[Given data Boundary: Start]
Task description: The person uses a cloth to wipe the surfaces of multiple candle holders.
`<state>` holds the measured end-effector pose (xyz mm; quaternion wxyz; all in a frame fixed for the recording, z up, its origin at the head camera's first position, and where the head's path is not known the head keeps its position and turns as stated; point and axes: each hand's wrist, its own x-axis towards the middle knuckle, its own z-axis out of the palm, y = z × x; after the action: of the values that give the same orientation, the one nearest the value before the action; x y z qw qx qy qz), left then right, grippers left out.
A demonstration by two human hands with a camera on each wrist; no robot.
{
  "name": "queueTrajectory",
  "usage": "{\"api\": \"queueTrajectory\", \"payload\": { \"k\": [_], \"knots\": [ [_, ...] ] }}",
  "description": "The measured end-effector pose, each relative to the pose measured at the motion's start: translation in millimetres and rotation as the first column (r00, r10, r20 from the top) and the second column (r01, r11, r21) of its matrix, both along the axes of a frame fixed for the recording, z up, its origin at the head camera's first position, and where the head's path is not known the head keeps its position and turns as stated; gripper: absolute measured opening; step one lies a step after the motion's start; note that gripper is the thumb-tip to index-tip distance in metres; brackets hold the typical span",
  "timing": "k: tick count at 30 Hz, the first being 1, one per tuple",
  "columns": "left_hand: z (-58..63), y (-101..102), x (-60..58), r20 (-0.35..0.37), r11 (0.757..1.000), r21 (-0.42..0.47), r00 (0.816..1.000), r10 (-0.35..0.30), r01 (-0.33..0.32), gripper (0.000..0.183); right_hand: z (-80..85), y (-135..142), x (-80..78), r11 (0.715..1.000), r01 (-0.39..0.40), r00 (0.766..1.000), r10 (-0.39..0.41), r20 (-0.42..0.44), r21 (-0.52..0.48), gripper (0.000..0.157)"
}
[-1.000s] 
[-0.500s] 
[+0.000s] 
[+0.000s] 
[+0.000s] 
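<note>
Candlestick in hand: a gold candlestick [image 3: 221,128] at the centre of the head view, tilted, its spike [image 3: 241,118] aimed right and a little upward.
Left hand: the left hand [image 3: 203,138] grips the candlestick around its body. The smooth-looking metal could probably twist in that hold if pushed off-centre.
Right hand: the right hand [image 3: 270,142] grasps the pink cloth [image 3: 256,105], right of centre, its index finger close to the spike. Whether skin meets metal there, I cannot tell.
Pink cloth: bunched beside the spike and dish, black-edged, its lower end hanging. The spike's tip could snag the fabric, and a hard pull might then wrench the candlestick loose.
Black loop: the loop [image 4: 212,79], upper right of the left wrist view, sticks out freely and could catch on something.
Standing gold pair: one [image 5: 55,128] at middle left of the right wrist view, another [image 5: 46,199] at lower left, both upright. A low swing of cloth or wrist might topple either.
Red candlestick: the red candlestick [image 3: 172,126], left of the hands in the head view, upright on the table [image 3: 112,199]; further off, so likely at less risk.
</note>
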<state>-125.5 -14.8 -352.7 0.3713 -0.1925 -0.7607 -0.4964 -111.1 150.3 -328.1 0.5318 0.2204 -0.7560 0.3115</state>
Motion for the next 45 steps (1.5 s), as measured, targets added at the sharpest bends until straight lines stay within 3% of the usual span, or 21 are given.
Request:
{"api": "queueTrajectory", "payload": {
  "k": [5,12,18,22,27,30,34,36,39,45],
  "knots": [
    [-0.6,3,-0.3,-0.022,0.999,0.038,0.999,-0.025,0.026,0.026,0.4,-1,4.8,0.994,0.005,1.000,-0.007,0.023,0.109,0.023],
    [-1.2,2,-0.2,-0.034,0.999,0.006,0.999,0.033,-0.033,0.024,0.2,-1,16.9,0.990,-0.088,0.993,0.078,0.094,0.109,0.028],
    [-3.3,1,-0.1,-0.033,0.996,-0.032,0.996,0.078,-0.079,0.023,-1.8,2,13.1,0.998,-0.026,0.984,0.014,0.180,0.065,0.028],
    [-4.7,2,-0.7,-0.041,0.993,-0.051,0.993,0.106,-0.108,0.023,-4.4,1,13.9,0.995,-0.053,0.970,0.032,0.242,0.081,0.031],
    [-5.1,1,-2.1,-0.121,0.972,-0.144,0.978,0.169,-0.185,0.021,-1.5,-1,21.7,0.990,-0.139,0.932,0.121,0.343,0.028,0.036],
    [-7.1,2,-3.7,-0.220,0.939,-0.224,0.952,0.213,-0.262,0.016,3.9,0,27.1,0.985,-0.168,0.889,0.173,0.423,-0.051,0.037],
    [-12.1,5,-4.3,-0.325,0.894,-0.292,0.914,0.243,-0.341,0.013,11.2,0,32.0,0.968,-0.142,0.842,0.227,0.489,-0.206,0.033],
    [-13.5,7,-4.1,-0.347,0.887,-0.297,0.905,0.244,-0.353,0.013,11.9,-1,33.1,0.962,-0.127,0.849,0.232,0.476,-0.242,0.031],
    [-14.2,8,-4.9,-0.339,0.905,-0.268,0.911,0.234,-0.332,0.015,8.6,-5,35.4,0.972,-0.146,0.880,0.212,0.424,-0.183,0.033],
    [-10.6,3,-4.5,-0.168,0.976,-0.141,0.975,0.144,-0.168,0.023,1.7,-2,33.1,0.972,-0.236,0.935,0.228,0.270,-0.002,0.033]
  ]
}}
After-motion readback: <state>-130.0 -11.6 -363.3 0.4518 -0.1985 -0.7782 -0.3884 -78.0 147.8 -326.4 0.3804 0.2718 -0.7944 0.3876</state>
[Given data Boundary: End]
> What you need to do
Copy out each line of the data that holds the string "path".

> Result below
`<state>` holds the measured end-effector pose (xyz mm; quaternion wxyz; all in a frame fixed for the recording, z up, its origin at the head camera's first position, and where the head's path is not known the head keeps its position and turns as stated; point and axes: each hand's wrist, its own x-axis towards the middle knuckle, its own z-axis out of the palm, y = z × x; after the action: of the values that give the same orientation, the one nearest the value before the action; x y z qw qx qy qz), left then right, grippers left out.
  "description": "The measured end-effector pose, each relative to the pose measured at the motion's start: translation in millimetres and rotation as the first column (r00, r10, r20 from the top) and the second column (r01, r11, r21) of its matrix, both along the axes of a frame fixed for the recording, z up, its origin at the head camera's first position, and where the head's path is not known the head keeps its position and turns as stated; gripper: absolute measured opening; step one lies a step after the motion's start; note that gripper is the thumb-tip to index-tip distance in metres; brackets hold the typical span",

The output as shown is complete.